Before choosing a boat, answer the following questions:
- Does your group consist of pairs who can share the same cabin, or do some crew members require a separate cabin?
- What are your comfort requirements – would you like to charter a sailboat or the catamaran?
- Would you mind if one of you would have to sleep in the saloon area which is a common living space?
- Do you require a skipper or not? If you need skipper’s services, bear in mind that the skipper sleeps on board as well, so one of the berths, ideally a cabin should belong to him.
- If you plan to go bareboat do you have required licenses – check if it is listed here?
In Croatia, the sailing yachts are chartered from one Saturday afternoon to other Saturday morning.
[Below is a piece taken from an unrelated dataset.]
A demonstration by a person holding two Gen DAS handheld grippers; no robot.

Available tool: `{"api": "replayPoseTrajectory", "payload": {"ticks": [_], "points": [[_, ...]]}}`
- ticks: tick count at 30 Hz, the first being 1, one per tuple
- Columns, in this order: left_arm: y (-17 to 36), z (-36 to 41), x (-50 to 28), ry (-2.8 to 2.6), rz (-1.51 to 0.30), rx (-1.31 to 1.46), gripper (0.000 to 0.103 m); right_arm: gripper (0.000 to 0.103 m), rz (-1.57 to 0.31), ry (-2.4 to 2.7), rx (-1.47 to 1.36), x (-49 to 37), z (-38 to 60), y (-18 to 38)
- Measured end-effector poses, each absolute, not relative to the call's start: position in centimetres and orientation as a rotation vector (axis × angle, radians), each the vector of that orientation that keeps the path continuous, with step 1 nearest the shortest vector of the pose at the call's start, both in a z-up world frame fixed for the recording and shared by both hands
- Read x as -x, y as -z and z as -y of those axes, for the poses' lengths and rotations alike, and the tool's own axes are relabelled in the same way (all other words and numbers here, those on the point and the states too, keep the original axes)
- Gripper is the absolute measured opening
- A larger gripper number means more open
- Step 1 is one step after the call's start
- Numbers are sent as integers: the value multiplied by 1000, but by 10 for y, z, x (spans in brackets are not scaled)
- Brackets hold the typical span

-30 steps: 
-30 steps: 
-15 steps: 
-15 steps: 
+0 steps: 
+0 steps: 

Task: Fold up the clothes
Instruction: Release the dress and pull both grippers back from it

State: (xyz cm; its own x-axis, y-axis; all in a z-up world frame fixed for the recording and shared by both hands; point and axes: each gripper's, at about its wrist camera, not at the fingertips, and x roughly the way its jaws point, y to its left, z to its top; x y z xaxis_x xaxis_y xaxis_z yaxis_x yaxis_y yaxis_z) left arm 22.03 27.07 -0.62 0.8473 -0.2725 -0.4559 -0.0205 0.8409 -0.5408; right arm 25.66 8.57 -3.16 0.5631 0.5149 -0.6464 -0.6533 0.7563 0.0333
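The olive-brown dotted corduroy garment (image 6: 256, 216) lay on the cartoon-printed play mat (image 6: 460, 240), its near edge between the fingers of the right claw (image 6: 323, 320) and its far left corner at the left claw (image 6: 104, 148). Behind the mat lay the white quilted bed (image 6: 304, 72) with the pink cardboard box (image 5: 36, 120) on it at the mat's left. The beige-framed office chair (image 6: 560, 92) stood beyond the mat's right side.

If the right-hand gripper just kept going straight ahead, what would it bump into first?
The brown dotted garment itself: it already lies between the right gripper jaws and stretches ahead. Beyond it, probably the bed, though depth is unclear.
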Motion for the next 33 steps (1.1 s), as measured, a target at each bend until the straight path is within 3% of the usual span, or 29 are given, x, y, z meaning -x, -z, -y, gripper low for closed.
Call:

However, in case you would desire to take a several days’ long sailing trip in the off-season (October – April), this can be organized, and the price is then calculated according to the number of days spent onboard as shown in our price list here. This is also possible with last-minute options, in case there is a boat available. During the high season (in June, July and August, as well as in September and May), we cannot deviate from our weekly charter system (Saturday – Saturday charter), since these are the busiest months for us and most weeks are sold out well in advance. Therefore, the price is unlikely to be flexible and you would usually be charged for a full week of the charter.
In the case of a bareboat charter, the client must be in possession of a certificate of competence in order to charter a boat. It is also a legal requirement that one person on board is qualified for operation with the VHF station. If you are not sure whether the license you have is valid for bareboat charter in Croatia check if it is listed here.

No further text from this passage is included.